1910 novel by L. Frank Baum

The Emerald City of Oz is the sixth book in L. Frank Baum's Oz series. Originally published on July 20, 1910, it is the story of Dorothy Gale and her Uncle Henry and Aunt Em coming to live in Oz permanently. While they are toured through the Quadling Country, the Nome King is assembling allies for an invasion of Oz. This is the first time in the Oz series that Baum made use of double plots for one of the books.

Baum had intended to cease writing Oz stories with this book, but financial pressures prompted him to write and publish The Patchwork Girl of Oz three years later, with seven other Oz books to follow.

==Plot summary==
At the beginning of this story, it is made quite clear that Dorothy Gale (the primary protagonist of many of the previous Oz books), is in the habit of freely speaking of her many adventures in the Land of Oz to her only living relatives, her Aunt Em and Uncle Henry. Neither of them believes a word of her stories, but consider her a dreamer, as her dead mother had been. She is undeterred.

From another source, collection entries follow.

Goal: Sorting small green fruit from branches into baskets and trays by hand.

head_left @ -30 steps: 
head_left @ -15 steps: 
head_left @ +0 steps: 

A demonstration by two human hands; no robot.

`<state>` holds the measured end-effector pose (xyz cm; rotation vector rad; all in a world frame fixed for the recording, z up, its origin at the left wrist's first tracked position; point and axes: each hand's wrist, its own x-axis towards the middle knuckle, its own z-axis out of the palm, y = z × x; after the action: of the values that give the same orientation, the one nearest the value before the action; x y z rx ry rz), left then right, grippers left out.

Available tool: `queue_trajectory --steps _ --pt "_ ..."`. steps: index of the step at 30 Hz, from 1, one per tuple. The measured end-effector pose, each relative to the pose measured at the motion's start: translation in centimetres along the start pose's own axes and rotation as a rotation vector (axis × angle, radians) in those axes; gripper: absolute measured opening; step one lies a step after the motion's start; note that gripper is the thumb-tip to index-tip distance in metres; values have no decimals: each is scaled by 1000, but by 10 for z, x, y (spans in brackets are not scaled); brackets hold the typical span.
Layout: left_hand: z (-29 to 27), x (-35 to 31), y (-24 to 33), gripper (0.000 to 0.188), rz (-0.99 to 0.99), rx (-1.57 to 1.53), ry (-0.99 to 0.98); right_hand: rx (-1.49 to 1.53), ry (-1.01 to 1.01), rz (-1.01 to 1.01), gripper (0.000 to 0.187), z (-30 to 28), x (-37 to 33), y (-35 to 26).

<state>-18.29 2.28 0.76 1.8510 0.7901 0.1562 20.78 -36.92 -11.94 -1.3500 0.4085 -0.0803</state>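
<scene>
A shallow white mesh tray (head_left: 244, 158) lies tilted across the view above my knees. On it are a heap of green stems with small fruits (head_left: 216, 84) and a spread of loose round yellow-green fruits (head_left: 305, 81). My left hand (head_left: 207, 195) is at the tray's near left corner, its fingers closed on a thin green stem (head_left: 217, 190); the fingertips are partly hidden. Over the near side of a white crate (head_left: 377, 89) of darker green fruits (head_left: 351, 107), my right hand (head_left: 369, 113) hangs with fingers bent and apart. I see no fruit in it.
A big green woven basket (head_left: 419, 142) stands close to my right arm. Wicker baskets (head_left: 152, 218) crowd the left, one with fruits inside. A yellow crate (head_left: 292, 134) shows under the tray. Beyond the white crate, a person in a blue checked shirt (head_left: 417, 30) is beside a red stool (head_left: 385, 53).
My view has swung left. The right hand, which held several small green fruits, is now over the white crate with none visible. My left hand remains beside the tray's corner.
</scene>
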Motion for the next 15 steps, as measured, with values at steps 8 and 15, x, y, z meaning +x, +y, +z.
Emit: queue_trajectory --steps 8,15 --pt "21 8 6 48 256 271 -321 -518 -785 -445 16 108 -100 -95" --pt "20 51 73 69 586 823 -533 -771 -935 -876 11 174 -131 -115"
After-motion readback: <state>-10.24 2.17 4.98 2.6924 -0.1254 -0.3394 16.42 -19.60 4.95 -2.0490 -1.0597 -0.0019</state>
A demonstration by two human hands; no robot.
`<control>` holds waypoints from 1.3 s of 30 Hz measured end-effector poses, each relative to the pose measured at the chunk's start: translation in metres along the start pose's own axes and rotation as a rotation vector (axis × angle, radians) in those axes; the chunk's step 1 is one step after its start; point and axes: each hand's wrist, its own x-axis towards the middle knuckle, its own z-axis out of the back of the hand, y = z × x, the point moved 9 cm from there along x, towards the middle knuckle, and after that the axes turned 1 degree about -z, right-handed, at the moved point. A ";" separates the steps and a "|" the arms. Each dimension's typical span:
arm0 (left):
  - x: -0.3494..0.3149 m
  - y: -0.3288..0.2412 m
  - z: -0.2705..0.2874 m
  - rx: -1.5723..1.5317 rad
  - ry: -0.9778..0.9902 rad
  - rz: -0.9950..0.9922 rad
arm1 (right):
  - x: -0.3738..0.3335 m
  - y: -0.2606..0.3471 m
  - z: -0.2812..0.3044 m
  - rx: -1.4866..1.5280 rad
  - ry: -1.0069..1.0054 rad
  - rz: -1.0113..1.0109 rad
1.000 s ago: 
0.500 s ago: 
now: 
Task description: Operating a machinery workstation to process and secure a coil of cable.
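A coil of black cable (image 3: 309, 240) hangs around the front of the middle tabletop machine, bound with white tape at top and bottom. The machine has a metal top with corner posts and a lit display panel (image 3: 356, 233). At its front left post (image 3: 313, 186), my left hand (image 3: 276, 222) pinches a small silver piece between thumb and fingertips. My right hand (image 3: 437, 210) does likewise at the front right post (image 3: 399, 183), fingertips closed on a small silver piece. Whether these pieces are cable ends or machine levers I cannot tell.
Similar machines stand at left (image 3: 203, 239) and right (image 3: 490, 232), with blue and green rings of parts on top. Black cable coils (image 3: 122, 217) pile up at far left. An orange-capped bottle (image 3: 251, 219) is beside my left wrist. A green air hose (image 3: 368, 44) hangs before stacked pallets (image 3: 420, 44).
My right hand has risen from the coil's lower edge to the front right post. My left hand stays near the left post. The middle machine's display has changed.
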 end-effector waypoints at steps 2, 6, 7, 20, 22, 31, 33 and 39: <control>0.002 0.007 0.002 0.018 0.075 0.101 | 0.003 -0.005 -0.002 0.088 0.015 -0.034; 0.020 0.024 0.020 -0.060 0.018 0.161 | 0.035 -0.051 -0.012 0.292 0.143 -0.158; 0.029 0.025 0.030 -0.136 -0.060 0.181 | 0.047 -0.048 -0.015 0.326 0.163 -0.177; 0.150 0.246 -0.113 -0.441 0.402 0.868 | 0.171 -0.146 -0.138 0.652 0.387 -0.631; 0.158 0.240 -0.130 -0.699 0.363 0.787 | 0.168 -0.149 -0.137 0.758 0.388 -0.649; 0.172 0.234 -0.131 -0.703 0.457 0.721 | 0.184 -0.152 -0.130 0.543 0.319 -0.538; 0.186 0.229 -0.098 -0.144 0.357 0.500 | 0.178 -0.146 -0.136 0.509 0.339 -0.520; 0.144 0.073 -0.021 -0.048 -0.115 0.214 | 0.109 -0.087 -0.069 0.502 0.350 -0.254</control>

Later, it is revealed that the destruction of their farmhouse by the cyclone back in The Wonderful Wizard of Oz has left Uncle Henry in terrible debt. In order to pay it, he has taken out a mortgage on his farm. If he cannot repay his creditors, they will seize the farm, thus leaving Henry and his family homeless. He is not too afraid for himself, but both he and his wife, Aunt Em, fear very much for their niece's future. Upon learning this, Dorothy quickly arranges with Princess Ozma to let her bring her guardians to Oz where they will be happier and forever safe. Using the Magic Belt (a tool captured from the jealous Nome King Roquat), Ozma transports them to her throne room. They are given rooms to live in and luxuries to enjoy, including a vast and complex wardrobe, and meet with many of Dorothy's old friends, including the Cowardly Lion and Billina the Yellow Hen.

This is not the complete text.